Contents of the invention

The purpose of the present invention is to provide a secret information hiding transmission method based on the HTTP protocol to solve the problems that the concealed transmission with obvious pattern characteristics in the existing HTTP protocol hiding technology will be detected by the detection tool based on the pattern characteristic search.

In order to solve these problems in the prior art, the technical solution provided by the invention is:

A secret information hiding transmission method based on HTTP protocol, characterized in that said method comprises the following steps:

(1) After the sender constructs the HTTP GET request data message, it sends the HTTP GET request message to the receiver;

(2) After receiving the HTTP GET request message sent by the sender, the receiver randomly selects one of the locally pre-stored page data as the return page to return the HTTP response message, and establishes a BWT weight conversion table according to the returned page;

(3) The sender extracts the returned page information, and builds a BWT weight conversion table based on the returned page, then uses the BWT weight conversion table to encode the secret information to be transmitted, and attaches the encoded secret information to the entity data of the HTTP POST request sent to the receiver;

(4) After receiving the HTTP POST request, the receiver reads the entity data, decodes it according to the BWT weight conversion table, and extracts the secret information hidden in the entity data of the HTTP POST request.

Preferably, in step (2) or step (3) of the method, the BWT weight conversion table is built according to the page according to the following steps:

(A) Remove all "<>" label content and spaces in the returned page, leaving plain text data, divide the plain text data into t bit string units according to every n binary bit string units, and get t binary bit strings S=[S ₁ ,S ₂ ,S ₃ ,…,S _t ] of length n, S _i =b ₁ b ₂ b ₃ …b _n , i=1,2,3, .. .,t;

(B) Treat each binary bit string as data compressed by the BWT algorithm, and then perform BWT linear decompression to restore it into an n*n binary bit matrix. Each row in the matrix represents a binary bit, and the first row represents 2 ⁰ , the second row represents 2 ¹ ,..., the nth row represents 2 ^n-1 , then the n*n matrix represents n binary bits, and a weight conversion table is established for t matrices, then S represents t*n binary bits.

Preferably, in step (2) or step (3) of the method, when the plain text data is converted to the end and the remaining binary digits are less than n, the last remaining binary digits are directly discarded.

Preferably, in step (3) of the method, m binary bit strings with a length of n are read in the secret information to be transmitted, and the remaining binary bits less than n at the end are discarded in the remaining plain text data of the page, and then Among them, m binary bit strings of length n are randomly selected as BWT compressed data, and m*n ² binary bits are generated for hidden information according to the same BWT weight conversion method as the receiver, and only non-"0" bits are filled. , plus the m value and the corresponding m selection location information, and finally the entire data block is sent to the receiver as additional data of the HTTP POST request.

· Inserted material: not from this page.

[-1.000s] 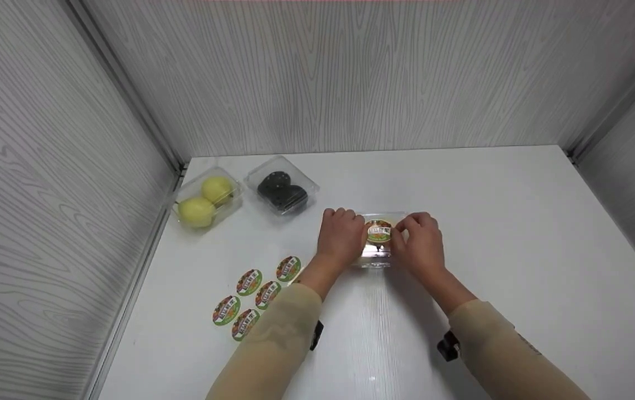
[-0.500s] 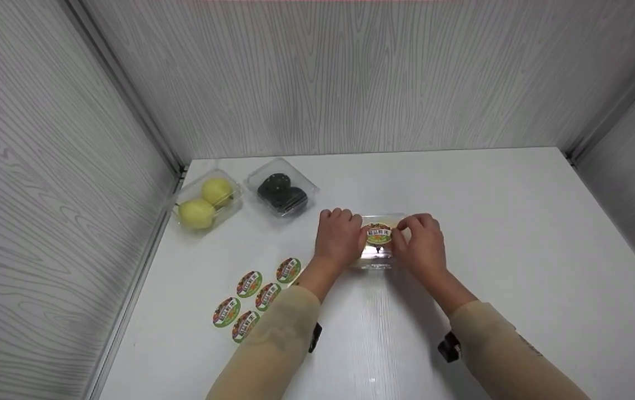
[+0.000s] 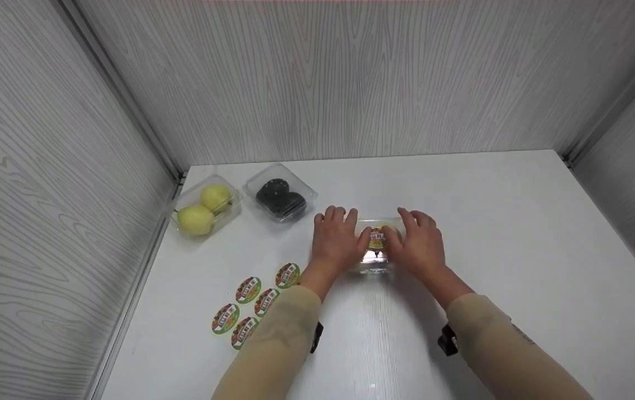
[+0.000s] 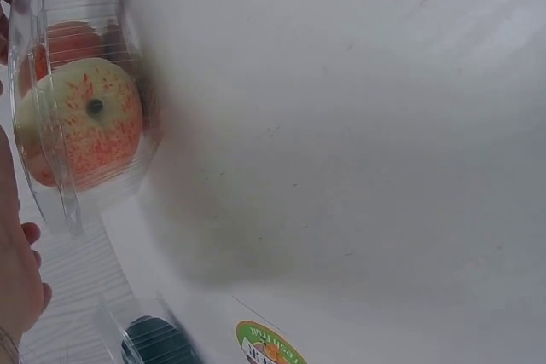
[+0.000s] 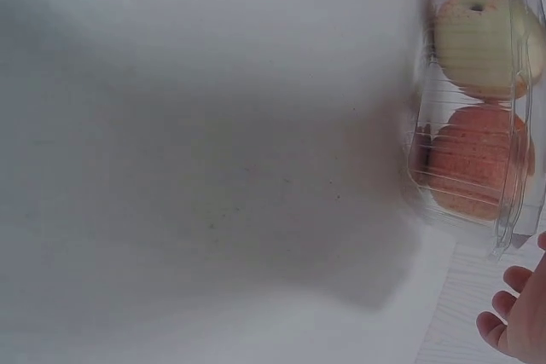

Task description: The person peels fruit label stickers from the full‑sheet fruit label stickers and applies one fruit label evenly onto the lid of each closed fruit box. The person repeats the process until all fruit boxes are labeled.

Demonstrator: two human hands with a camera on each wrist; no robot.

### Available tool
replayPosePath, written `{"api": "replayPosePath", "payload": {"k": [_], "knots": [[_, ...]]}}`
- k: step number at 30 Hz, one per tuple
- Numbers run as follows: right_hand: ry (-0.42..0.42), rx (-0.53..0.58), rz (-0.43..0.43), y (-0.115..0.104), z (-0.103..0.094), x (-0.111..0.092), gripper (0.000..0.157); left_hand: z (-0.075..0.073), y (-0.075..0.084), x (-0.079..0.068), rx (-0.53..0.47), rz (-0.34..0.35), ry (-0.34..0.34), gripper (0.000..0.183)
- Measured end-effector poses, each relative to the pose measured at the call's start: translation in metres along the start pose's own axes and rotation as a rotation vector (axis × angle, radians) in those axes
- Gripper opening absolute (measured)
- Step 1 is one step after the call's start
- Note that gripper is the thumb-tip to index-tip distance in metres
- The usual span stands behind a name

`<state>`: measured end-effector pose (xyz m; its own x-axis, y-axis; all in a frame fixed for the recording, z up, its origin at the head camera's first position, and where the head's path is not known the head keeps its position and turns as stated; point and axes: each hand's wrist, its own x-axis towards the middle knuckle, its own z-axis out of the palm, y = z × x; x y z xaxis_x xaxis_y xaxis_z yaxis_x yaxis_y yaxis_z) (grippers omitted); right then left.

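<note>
Left hand [image 3: 338,240] and right hand [image 3: 420,244] apart, fingers uncurled, thumbs on label [image 3: 376,239] atop clear box [image 3: 374,268], in from far edge of desk [image 3: 506,233]. Uneven pressure could crease it.

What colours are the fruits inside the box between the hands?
The fruits are pale yellow and red, clearest in the right wrist view.

Shiny plastic, matt grain

Under the fingers [image 3: 351,218], the box [image 3: 373,269] is clear, glossy plastic with ribbed walls; the sticker [image 3: 377,239] on top, between them, looks like smooth printed paper. Left of the fingers, the pear box [image 3: 198,189] and dark-fruit box [image 3: 276,169] share that glossy plastic. The tabletop [image 3: 484,233] below is smooth, softly shiny (lightly specked up close). Beyond the fingers, the back wall [image 3: 350,78] shows matt wood grain.
</note>
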<state>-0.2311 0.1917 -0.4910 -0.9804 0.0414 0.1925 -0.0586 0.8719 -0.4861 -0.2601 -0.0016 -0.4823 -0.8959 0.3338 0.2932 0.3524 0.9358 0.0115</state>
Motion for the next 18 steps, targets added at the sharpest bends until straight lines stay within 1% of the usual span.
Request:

Preferably, in step (4) of the method, the receiver first extracts the positions of m and m binary bit strings, and then uses the corresponding m n*n matrices to decode, and first reads in each binary bit with a length of n The number C of "1" in the string, then read in C binary bit strings of length n, match each row in the matrix, set the corresponding C binary weight positions as "1", and the other bits as "0 ”, that is, the secret information of m*n binary bits is extracted by decoding.

Specifically, the present invention provides a secret information hiding transmission method based on the HTTP protocol, the method comprising the following steps:

Step 1: The sender of the covert channel sends an HTTP GET request message to the receiver, the port is 8080, and the HTTP request message is the same as the normal request message without any additional information.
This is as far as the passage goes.